Former Desperados receiver Jason Shelley's 8-yard touchdown reception essentially iced the game with one minute remaining, giving the Destroyers a commanding 66-52 lead. After the Desperados scored and failed a subsequent onside kick attempt, Columbus quarterback Matt Nagy eventually ran out the clock for perhaps the biggest upset in AFL playoff history.
Dolezel finished 27-of-36 for 320 yards and seven touchdowns, and wide receiver Marcus Nash caught seven balls for 129 yards and two scores in his return from a broken hand. But Desperados head coach Will McClay and his players pointed to Martinez' third-quarter kickoffs as the turning point in the game.
"In Arena Football you can't count for all the bounces," McClay said. "You can talk about it and hope to rehearse it and get it done, and we didn't do it."
Said Dolezel: "Their kicker won the game for them, hands down. Fourteen-point swing in a matter of 30 seconds."
Saturday's loss only prolongs a year of playoff despair for the city of Dallas. The Cowboys' heartbreaking loss to Seattle will forever be remembered for Tony Romo's infamous botched hold. The Mavericks lost in the first round after flirting with a 70-win regular season, and the Stars clawed back into their first-round series with Vancouver only to drop Game 7.
Now this.
"Last year they (Orlando) just beat us," defensive back Jermaine Jones said. "This year, I don't know. It was ball to metal. Those (two) ball to metal plays, that summed it up right there."

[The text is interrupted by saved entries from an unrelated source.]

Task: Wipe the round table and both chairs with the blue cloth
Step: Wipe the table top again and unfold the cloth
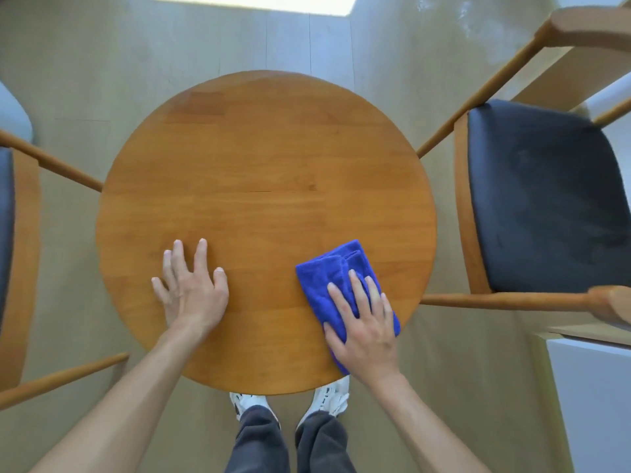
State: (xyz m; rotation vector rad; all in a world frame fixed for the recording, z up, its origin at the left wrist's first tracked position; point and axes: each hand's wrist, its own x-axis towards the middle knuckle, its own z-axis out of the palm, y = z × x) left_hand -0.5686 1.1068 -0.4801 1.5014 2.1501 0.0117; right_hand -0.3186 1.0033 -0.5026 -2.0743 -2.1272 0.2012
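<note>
**Blue cloth pressed flat on the round table, near its right edge**

The blue cloth [336, 285], folded into a thick pad, lies on the near right part of the round table [259, 172], its lower corner reaching the table's rim. The person's right hand [367, 322] rests on top of it, fingers straight and slightly spread, palm pressing the cloth down onto the wood. The left hand [193, 285] lies flat on the bare tabletop on the near left side, fingers fanned wide, holding nothing.

A wooden chair with a dark seat [546, 199] stands just beside the table on the right. A second chair [17, 250] shows only partly at the left edge. Below the table's near rim are white shoes [327, 399] and dark trousers [256, 442] on a pale wood floor [102, 46].
</note>
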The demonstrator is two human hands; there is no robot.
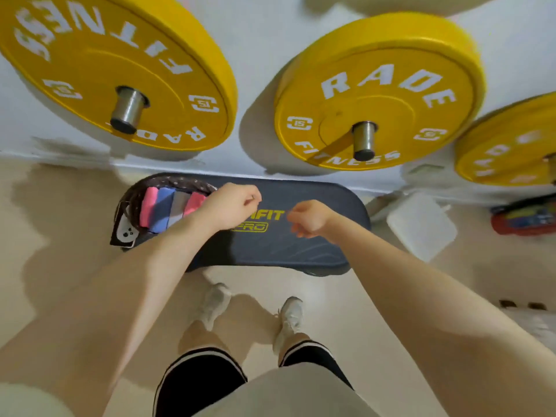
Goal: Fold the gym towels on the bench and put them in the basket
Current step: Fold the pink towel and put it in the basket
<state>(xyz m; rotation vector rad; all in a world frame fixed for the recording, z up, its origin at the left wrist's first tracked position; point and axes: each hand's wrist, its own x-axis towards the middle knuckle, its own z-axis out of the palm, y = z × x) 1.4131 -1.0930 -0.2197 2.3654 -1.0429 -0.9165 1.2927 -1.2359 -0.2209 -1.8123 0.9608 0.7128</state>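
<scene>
Head view, looking down. My left hand (230,203) is curled into a loose fist, fingers together, nothing visible in it; it hangs over the left part of the dark navy padded table (270,245), right at the inner edge of the basket. My right hand (310,219) is also curled shut, fingers tucked in, holding nothing I can see, over the middle of the table just right of the yellow printed logo (255,221). Hands are near each other but apart, not touching.

Dark woven basket with dotted rim (168,180) sits on the left end of the table. Inside it the folded gym towels stand side by side in a row: pink towel (149,206), blue towel (162,210), grey towel (179,206), second pink towel (194,203), partly hidden by my left wrist. A black tag with white marks (125,233) hangs at the basket's near left side.

Rest of the table top is bare, no loose towel on it.

Behind the table, three yellow round weight plates with white lettering (376,94) hang on steel pegs on the white wall. A white square lid-like thing (421,224) lies on the beige floor (60,236) right of the table; red object (523,218) further right, blurred. My white sneakers (288,317) stand just short of the table, black shorts with white trim (195,380) below.
</scene>
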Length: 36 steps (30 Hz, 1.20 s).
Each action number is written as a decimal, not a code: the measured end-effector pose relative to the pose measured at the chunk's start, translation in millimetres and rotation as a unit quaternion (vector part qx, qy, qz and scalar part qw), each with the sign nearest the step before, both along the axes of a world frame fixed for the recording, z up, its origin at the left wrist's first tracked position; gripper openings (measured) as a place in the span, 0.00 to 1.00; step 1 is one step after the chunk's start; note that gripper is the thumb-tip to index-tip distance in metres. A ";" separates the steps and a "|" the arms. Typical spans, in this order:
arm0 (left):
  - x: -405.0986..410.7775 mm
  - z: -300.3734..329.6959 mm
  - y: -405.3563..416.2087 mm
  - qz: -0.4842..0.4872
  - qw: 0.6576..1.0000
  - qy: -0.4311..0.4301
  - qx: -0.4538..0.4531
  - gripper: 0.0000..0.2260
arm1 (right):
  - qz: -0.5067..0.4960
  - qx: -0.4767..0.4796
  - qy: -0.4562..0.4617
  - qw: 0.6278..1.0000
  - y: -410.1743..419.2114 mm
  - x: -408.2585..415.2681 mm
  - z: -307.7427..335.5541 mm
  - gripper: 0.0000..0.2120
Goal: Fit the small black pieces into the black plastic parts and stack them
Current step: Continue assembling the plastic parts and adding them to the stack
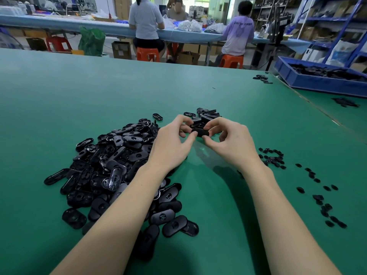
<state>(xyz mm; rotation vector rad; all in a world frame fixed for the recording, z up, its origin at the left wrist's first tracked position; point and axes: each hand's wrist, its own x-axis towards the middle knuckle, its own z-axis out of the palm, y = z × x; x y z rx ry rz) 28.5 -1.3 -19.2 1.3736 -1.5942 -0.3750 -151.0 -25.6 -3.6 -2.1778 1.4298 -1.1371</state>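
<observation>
Both hands hold one black oval plastic part (200, 132) just above the green table (99, 96). My left hand (172, 139) pinches its left end with thumb and fingers. My right hand (230, 139) pinches its right end. A big heap of the same black oval parts (119, 165) lies to the left, under my left forearm. Behind the hands sits a small pile of stacked parts (206, 116). Small black pieces (274, 157) lie scattered to the right, trailing toward the near right (325, 207). Whether a small piece is in the held part is hidden by my fingers.
A blue bin (317, 82) full of black parts stands at the far right on a neighbouring table. A few loose black parts (262, 78) lie near the far edge, and more (345, 102) near the bin. Three people sit at a bench beyond the table.
</observation>
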 end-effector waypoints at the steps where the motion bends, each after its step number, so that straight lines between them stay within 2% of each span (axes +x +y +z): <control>1: 0.0 -0.1 -0.3 -0.002 1.000 -0.001 0.001 0.10 | -0.001 -0.003 -0.004 1.000 -1.0 -1.1 -0.2 0.08; 4: -0.2 -0.1 -0.7 -0.005 1.000 -0.008 0.006 0.10 | -0.009 -0.004 -0.029 1.000 -5.5 -3.0 -0.2 0.07; 9: -1.2 -1.6 -1.2 -0.005 0.999 -0.032 0.016 0.08 | -0.082 -0.004 -0.056 0.995 -23.8 -4.9 -4.2 0.05; 18: -1.3 -1.3 -0.9 -0.006 0.998 -0.051 0.032 0.04 | -0.146 0.018 -0.003 0.989 -57.7 12.2 4.8 0.04; 24: -2.0 1.0 0.5 -0.011 0.997 -0.059 0.040 0.03 | -0.175 0.034 -0.020 0.984 -56.7 14.3 9.1 0.08; 31: -3.2 1.2 0.3 -0.007 0.998 -0.051 0.038 0.03 | -0.162 0.034 -0.061 0.984 -20.4 5.7 3.5 0.04; 34: -4.4 2.9 -0.6 -0.001 0.999 -0.030 0.026 0.02 | -0.124 0.070 -0.044 0.989 -7.1 5.3 -0.7 0.02; 36: -6.6 7.4 0.2 0.000 1.000 0.015 0.021 0.03 | -0.089 0.091 -0.019 0.992 -2.1 8.3 -0.8 0.02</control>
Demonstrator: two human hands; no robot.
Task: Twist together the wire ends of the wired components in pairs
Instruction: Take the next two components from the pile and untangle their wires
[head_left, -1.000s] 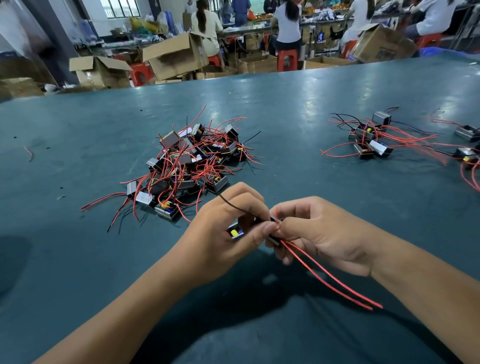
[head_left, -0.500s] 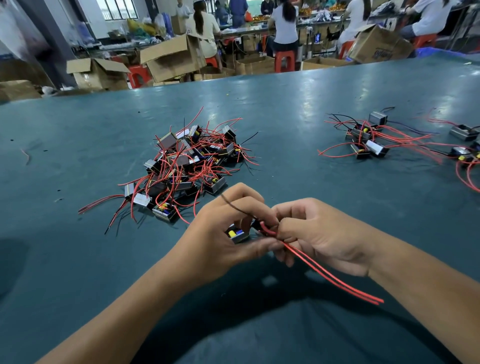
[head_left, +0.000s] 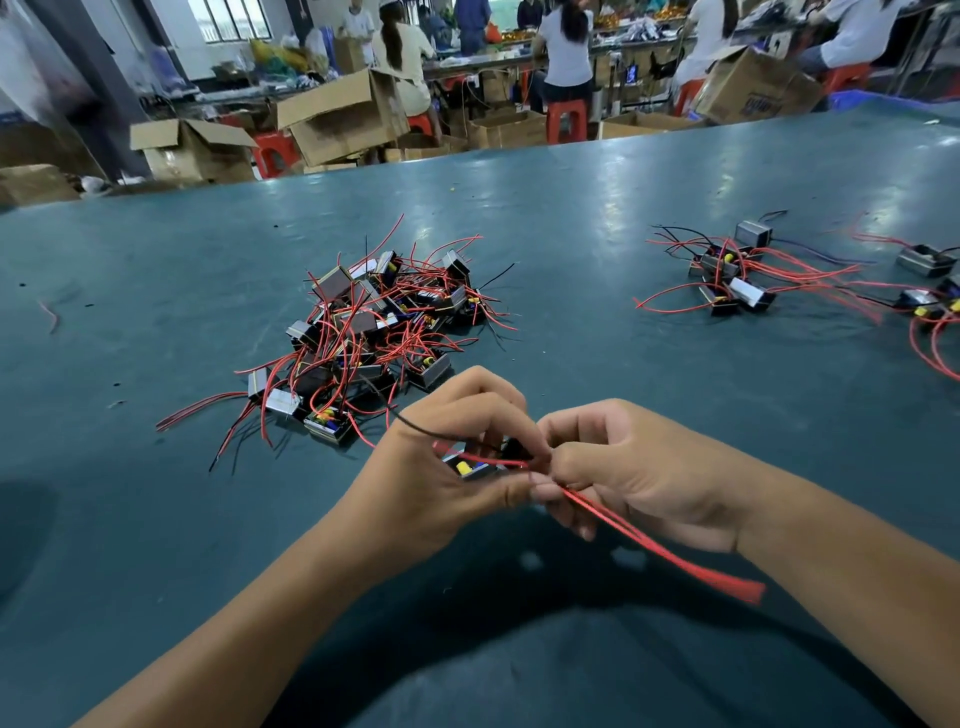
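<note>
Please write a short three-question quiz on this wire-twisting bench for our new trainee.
1. True or false: the left hand grips a small wired component.
2. What do the fingers of the right hand pinch? A) a pair of red wires B) a cardboard box C) a screwdriver
3. Fill in: the big pile of components lies on the table ahead and to the ______ of the hands.

Key
1. True.
2. A; the red wires trail from the fingers toward the person, their far ends blurred.
3. Left; a smaller group lies far right.
</note>
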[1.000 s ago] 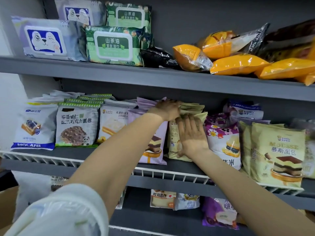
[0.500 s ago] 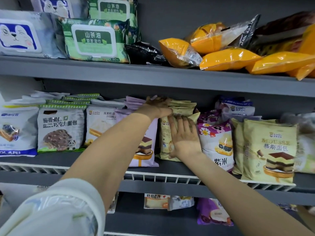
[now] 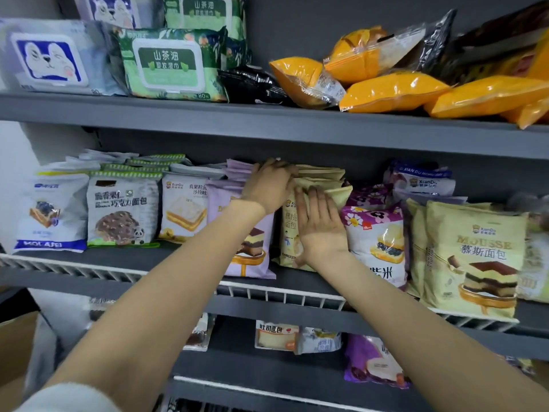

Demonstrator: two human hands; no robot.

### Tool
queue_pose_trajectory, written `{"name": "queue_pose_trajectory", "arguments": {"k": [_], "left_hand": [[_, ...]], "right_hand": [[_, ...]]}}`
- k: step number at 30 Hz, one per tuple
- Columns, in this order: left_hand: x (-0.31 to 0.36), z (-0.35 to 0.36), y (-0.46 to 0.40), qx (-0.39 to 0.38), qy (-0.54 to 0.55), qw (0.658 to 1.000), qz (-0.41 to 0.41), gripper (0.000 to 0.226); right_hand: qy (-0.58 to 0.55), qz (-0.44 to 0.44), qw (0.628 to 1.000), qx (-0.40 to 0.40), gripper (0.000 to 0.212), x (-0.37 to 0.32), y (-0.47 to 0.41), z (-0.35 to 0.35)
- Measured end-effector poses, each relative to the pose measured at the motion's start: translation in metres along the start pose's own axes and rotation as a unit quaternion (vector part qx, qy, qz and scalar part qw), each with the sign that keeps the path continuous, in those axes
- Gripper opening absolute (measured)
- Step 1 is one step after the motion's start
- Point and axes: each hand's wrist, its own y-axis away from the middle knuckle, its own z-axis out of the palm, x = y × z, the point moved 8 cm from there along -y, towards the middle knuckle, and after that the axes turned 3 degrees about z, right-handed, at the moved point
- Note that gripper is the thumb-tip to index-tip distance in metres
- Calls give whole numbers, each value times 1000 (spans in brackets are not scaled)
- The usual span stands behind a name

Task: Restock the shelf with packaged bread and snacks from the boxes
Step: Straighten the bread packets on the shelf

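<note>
Both hands hide the walnut bread packs (image 3: 289, 233): left (image 3: 269, 185) gripping tops, right (image 3: 322, 224) pressed flat.

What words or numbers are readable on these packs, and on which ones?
"MOUSSE" and "慕斯面包": yellow cake pack
"山茶油" and "80": green wipes pack
"XianDu": white sandwich pack
"紫米": purple-flowered pack
"XIAN DU": blue pack
"核桃面包": tan pack under the right hand
Other print is too blurred.
</note>
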Motion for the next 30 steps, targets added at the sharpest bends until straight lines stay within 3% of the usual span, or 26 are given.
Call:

Having won 28 games in the last two years, the Desperados are clearly built for ArenaBowl contention. But McClay and his team can only look to next year once again.
"It's utter disappointment," McClay said. "There's nothing that I can say that's positive about it. Hey, we had a great regular season, but that doesn't mean anything.
"We'll just go and rebuild, and we'll get an opportunity to hopefully be here again."